■ Assignment
Each line of the material below is to be written out exactly. Leave out any picture.
━━━━━ Data segment
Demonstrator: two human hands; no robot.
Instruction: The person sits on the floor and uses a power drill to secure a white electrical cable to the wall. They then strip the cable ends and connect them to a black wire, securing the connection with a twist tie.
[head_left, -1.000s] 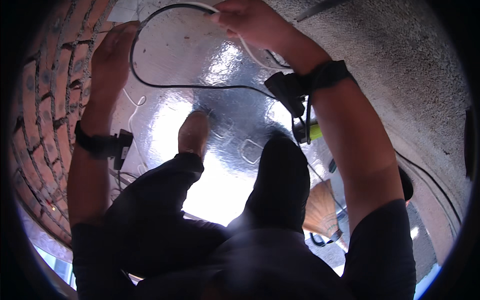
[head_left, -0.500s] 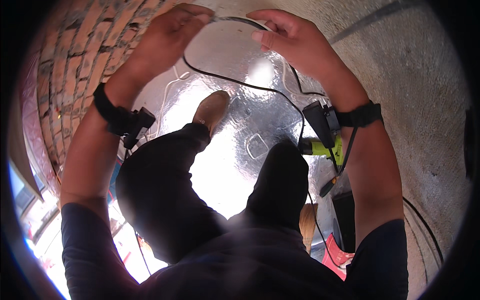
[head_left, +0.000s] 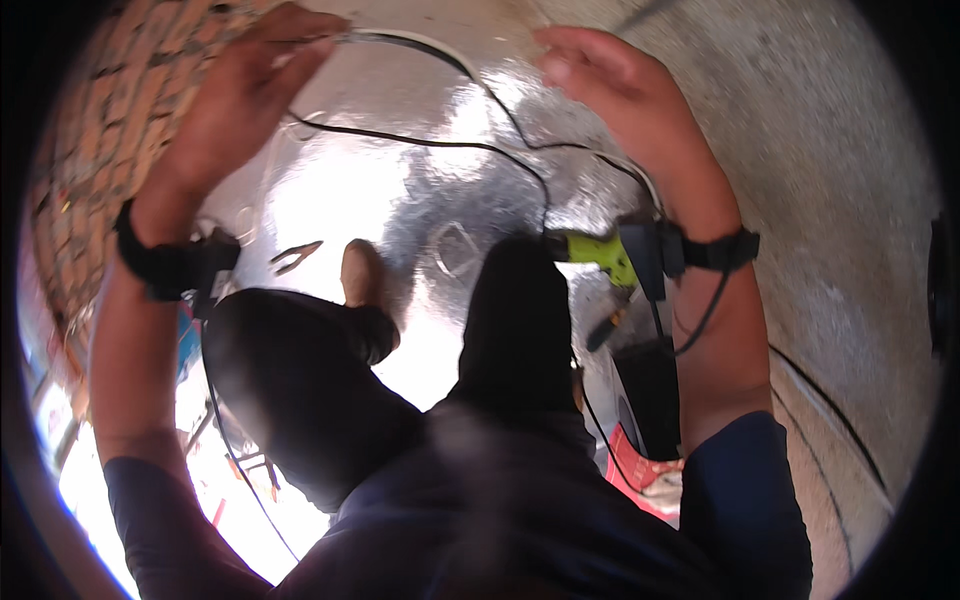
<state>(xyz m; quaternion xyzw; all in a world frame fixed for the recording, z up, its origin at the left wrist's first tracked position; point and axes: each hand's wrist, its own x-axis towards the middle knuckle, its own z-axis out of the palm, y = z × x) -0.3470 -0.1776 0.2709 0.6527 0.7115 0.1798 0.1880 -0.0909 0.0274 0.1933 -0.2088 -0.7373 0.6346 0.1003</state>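
Slack in the thin black-and-white cable [head_left: 470,75] is the risk: it droops between the raised hands above the shiny silver foil sheet [head_left: 330,200]. The left hand [head_left: 240,95] pinches one end, while the right hand [head_left: 610,85] curls loosely round the cable. I judge the sagging loop could snag the knee or the yellow-green power tool [head_left: 600,255].

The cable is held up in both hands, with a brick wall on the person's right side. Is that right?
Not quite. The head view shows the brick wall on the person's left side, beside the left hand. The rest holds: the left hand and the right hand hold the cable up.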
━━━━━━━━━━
■ Exercise result
Demonstrator: two human hands; no robot.
Instruction: The person sits on the floor and uses a power drill to secure a white electrical cable to the wall. They then strip the cable ends and connect them to a black wire, securing the connection with a twist tie.
[head_left, -1.000s] 
[head_left, -0.500s] 
[head_left, +0.000s] 
<state>(xyz m; quaternion xyzw; all in a world frame fixed for the recording, z up, its origin at the left wrist's first tracked position; point and axes: each hand's wrist, its own x-axis towards the middle knuckle, its own z-axis out of the palm, y = z × x) -0.3470 -0.1776 0.2709 0.6527 0.7115 0.1798 0.1880 -0.0909 0.0274 0.1933 -0.2088 -0.7373 0.6346 0.1003</state>
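Slack in the thin black-and-white cable [head_left: 470,75] is the risk: it droops between the raised hands above the shiny silver foil sheet [head_left: 330,200]. The left hand [head_left: 240,95] pinches one end, while the right hand [head_left: 610,85] curls loosely round the cable. I judge the sagging loop could snag the knee or the yellow-green power tool [head_left: 600,255].

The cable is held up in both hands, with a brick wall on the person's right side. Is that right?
Not quite. The head view shows the brick wall on the person's left side, beside the left hand. The rest holds: the left hand and the right hand hold the cable up.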

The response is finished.